K.V. Kamath to head BRICS bank

India has nominated eminent banker K.V. Kamath as head of the New Development Bank being set up by the members of the so-called BRICS grouping.

TT Bureau Published 11.05.15, 12:00 AM

New Delhi, May 11 (PTI): India has nominated eminent banker K.V. Kamath as head of the New Development Bank being set up by the members of the so-called BRICS grouping.

Finance Secretary Rajiv Mehrishi said Kamath would have a five-year term as president of the $50 billion outfit, which is likely to be operational within one year.

Kamath, 67, is also chairman of ICICI Bank, India’s largest private sector bank.

Leaders of Brazil, Russia, India, China and South Africa (BRICS) had reached an agreement last July to establish the New Development Bank to act as a counterpoint to the Western dominated global financial system.

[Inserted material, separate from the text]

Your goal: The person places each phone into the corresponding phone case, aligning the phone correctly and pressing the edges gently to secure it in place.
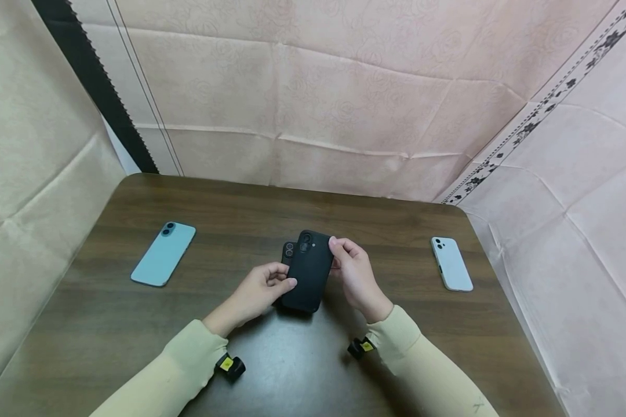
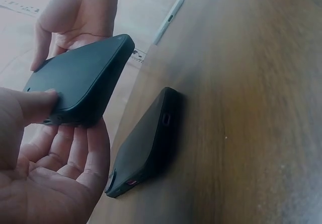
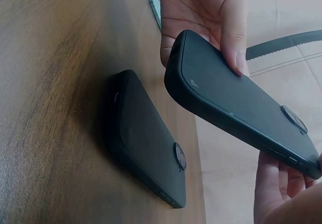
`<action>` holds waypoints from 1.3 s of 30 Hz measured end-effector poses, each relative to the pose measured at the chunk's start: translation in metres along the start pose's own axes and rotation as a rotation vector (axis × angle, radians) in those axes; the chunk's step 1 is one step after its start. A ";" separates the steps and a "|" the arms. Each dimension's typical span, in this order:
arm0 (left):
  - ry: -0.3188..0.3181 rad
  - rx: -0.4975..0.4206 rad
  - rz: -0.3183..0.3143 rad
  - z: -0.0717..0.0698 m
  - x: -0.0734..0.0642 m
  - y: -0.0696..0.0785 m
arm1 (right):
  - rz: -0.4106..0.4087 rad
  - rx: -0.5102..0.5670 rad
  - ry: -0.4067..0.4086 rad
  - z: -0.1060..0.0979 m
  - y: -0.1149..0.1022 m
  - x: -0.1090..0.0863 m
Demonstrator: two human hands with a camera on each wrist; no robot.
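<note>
Both hands hold a black phone (image 1: 308, 272) above the table, its camera side facing up. My left hand (image 1: 261, 292) grips its left edge, thumb on the back and fingers underneath, as the left wrist view shows. At the upper right edge, my right hand (image 1: 356, 278) pinches it between thumb and fingers. A second black phone (image 3: 146, 138) lies camera side up on the wooden table below the held one. In the head view only its camera corner (image 1: 288, 250) shows clearly; the held phone covers most of the rest.
A light blue phone (image 1: 164, 255) lies back up on the table (image 1: 229, 214) at the left. At the right lies a smaller pale blue phone (image 1: 452, 264), also back up. Patterned cloth (image 1: 344, 104) hangs behind the table's far edge and along both sides.
</note>
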State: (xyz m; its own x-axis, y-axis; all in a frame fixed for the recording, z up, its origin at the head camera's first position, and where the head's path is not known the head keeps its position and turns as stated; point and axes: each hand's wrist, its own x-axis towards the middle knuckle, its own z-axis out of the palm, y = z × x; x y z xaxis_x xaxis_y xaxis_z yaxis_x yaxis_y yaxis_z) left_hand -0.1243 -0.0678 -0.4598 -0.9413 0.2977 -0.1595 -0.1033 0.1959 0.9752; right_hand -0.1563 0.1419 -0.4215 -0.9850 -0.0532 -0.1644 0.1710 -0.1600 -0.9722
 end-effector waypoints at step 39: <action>-0.066 0.041 -0.036 -0.002 -0.004 -0.004 | 0.016 0.037 0.031 -0.007 -0.004 0.005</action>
State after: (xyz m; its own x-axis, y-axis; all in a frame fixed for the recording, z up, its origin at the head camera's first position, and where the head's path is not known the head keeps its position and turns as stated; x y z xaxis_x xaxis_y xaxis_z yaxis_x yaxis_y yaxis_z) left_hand -0.1206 -0.0719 -0.4626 -0.9139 0.3504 -0.2051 -0.1217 0.2453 0.9618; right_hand -0.1621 0.1488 -0.4194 -0.9823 -0.0252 -0.1855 0.1869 -0.1962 -0.9626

India got the right to nominate the first president of the bank, to be headquartered in Shanghai, China.

The economies of the BRICS member nations add up to nearly $16 trillion, and the countries account for 40 per cent of the world's population.

After serving at ICICI for more than a decade, Kamath had moved to Asian Development Bank, Manila, in the private sector department in 1988.

His principal work experience at ADB was in various projects in China, India, Indonesia, Bangladesh and other emerging nations.

Last year, Prime Minister Narendra Modi had pitched for speeding up the creation of the BRICS bank, and said India hopes to ratify the agreement over the financial institution by 2014-end, and that 2016 should be set as the target for its inauguration.

Modi had made this remark at an informal meeting with Brazilian President Dilma Rousseff, Russian President Vladimir Putin, Chinese President Xi Jinping and South African President President Jacob Zuma on the sidelines of a summit of the Group of 20 nations at Brisbane, Australia, in November.

“The appointment will be effective when he becomes free from his current assignment. I think he is on some boards. It may take a couple of days,” Mehrishi said.

“There is no final decision on his tenure. But it is likely to be five years. We got ratification from President of India,” he said, adding it has to be ratified by all the member nation.

India is hoping to get more funds for infrastructure development from BRICS bank, he said.

The decision to set up this multilateral funding agency was taken in Fortaleza, Brazil, at a July 2014 BRICS Summit attended by Modi.

The BRICS development bank, an idea conceived in Delhi in 2012 and approved in Durban in 2013, will have an initial corpus of $50 billion, with scope for expansion up to $100 billion when new members are added.

India has said all five members should contribute equally to the initial capital, as it does not want the new bank to fall into the ownership pattern of the International Monetary Fund and the World Bank, with a distorted shareholding.